• EXERCISE REQUIREMENTS: Lines that contain "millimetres" are to be copied from the material, every one of them.

• SOURCE INFORMATION:
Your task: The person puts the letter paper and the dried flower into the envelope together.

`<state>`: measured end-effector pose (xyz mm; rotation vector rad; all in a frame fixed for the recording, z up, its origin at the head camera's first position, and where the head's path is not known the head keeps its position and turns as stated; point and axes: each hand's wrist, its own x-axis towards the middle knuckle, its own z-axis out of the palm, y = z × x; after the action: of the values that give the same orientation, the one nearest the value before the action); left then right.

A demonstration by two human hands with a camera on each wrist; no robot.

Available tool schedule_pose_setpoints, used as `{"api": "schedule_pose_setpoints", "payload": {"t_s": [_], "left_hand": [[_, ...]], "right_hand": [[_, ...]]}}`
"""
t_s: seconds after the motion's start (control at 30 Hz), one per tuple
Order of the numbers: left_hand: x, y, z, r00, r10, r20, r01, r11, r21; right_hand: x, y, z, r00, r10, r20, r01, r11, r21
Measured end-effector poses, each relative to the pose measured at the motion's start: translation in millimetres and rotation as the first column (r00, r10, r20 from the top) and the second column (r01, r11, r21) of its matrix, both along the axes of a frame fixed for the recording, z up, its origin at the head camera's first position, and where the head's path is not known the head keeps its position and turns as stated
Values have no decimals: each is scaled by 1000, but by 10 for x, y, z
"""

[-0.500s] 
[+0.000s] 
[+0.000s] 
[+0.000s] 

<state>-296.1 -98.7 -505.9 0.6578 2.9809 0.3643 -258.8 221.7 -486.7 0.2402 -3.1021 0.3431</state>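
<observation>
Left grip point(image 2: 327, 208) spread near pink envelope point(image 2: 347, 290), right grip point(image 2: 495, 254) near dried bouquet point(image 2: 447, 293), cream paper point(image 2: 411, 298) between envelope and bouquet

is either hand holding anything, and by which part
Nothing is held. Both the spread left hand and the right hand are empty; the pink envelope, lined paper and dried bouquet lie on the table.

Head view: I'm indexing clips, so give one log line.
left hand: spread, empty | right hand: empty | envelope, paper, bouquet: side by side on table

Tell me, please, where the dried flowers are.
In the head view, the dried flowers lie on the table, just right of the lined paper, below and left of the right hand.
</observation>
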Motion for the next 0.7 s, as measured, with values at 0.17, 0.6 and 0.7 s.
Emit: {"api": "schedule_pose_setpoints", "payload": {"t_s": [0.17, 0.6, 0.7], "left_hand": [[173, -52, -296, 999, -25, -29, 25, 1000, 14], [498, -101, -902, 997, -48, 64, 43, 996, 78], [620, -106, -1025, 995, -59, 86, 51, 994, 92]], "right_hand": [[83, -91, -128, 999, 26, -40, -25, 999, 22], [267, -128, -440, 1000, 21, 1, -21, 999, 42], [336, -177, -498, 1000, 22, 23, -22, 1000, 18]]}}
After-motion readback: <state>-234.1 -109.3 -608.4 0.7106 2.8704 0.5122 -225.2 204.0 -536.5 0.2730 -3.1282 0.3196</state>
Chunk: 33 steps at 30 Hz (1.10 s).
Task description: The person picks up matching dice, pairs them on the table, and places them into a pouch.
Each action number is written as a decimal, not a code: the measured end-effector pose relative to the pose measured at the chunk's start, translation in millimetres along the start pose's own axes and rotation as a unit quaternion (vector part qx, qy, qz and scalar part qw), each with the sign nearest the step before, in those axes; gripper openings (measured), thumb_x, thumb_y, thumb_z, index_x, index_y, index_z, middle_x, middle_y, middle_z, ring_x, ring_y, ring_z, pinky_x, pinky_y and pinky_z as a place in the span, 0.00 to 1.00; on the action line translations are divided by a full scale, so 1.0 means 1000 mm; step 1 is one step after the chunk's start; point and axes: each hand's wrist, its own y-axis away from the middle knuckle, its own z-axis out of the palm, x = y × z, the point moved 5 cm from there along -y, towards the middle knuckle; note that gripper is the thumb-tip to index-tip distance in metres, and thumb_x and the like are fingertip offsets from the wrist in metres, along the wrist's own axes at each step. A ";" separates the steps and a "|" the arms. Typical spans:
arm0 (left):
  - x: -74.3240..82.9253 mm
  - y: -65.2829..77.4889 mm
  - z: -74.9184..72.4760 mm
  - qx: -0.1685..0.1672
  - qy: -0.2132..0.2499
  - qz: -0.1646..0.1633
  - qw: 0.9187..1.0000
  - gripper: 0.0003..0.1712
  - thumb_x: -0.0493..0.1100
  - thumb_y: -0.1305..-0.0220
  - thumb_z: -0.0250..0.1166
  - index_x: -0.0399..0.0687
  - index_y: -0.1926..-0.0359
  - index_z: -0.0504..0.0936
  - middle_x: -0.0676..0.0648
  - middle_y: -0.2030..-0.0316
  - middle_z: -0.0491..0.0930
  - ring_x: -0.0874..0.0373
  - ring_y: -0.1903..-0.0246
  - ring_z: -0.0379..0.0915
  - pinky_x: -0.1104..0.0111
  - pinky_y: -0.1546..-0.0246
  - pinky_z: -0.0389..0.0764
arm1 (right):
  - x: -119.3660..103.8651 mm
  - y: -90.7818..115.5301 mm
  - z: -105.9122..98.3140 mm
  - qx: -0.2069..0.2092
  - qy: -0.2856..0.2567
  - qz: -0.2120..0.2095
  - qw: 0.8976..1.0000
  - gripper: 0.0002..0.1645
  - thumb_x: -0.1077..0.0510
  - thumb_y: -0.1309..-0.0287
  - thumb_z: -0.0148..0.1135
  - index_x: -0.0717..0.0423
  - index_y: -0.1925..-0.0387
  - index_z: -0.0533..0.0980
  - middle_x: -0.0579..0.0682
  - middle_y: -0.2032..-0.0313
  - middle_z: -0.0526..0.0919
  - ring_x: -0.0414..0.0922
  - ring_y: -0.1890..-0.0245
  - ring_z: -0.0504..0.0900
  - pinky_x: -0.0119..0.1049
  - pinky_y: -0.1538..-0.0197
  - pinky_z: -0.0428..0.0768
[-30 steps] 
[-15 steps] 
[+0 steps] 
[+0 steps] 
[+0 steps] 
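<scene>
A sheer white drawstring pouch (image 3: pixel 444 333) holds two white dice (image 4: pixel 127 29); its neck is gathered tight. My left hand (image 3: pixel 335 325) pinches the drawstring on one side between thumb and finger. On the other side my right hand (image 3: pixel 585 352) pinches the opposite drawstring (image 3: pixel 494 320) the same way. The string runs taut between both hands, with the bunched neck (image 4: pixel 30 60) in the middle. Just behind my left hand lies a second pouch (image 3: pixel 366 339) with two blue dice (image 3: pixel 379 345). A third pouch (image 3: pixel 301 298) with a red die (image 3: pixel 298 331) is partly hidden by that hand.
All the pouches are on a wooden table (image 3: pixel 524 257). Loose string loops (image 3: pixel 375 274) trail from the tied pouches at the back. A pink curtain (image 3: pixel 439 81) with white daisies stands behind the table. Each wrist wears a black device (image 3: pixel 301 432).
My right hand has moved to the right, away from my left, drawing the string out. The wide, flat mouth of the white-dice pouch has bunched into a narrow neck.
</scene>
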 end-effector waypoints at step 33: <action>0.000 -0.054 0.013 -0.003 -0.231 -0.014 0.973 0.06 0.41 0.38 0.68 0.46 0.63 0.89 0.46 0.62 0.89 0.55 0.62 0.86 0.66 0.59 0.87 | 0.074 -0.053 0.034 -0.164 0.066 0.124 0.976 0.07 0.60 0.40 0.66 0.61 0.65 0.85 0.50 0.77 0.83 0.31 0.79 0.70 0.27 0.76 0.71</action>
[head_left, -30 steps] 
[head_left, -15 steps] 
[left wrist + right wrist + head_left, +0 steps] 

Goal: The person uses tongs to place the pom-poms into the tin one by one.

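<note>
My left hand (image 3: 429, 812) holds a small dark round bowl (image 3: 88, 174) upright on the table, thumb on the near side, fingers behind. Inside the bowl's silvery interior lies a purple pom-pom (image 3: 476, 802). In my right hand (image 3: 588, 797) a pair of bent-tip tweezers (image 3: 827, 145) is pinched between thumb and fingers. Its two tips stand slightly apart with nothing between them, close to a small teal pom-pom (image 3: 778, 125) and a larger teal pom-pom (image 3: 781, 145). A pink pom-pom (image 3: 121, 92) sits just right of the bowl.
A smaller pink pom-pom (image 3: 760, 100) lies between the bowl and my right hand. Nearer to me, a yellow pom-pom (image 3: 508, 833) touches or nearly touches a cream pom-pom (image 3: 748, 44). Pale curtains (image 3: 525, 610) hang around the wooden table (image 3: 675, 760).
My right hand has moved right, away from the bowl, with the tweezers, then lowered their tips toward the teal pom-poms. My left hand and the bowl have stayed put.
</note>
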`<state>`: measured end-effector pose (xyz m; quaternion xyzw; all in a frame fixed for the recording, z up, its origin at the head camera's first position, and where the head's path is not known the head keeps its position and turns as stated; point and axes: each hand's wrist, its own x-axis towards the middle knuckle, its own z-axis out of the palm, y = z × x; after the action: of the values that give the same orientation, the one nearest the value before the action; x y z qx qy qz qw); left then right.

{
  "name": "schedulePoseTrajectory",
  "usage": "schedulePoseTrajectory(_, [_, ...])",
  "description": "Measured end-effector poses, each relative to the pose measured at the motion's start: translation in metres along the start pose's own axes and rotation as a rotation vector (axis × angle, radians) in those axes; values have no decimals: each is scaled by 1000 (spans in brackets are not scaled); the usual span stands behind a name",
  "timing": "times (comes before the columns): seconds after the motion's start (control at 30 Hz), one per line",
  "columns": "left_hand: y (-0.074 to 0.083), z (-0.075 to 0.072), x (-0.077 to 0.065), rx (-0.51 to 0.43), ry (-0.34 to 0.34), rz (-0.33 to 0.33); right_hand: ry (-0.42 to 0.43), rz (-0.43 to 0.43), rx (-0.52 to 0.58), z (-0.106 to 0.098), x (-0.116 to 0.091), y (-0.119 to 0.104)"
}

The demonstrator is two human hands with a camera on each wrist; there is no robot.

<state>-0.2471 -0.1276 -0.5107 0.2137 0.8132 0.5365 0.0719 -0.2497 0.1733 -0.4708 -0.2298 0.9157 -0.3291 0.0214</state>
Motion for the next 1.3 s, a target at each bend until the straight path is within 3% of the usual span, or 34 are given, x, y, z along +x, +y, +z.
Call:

• SOLUTION TO THE EXERCISE:
Measured end-effector poses, each relative to the pose measured at the motion's start: translation in millimetres and rotation as the first column (r00, r10, r20 from the top) and the second column (r01, r11, r21) of its matrix, both along the axes of a frame fixed for the recording, z up, its origin at the head camera's first position, and where the head's path is not known the head keeps its position and turns as stated
Each action number is written as a decimal, not a code: the measured end-effector pose relative to the pose measured at the chunk's start, translation in millimetres along the start pose's own axes and rotation as a unit quaternion (vector part qx, qy, qz and scalar part qw), each with the sign nearest the step before, in those axes; gripper openings (measured), thumb_x, thumb_y, thumb_z, index_x, index_y, index_z, middle_x, middle_y, middle_z, ring_x, ring_y, ring_z, pinky_x, pinky_y and pinky_z as a place in the span, 0.00 to 1.00; on the action line translations are divided by a full scale, so 1.0 means 1000 mm; step 1 is one step after the chunk's start; point and axes: each hand's wrist, its own y-axis away from the middle knuckle, its own z-axis out of the palm, x = y × z, the point moved 5 cm from there along -y, towards the middle knuckle; note that gripper is the thumb-tip to index-tip distance in metres, and thumb_x and the like are fingertip offsets from the wrist in metres, along the wrist's own axes at each step. A ";" separates the steps and a "|" the arms. Typical spans:

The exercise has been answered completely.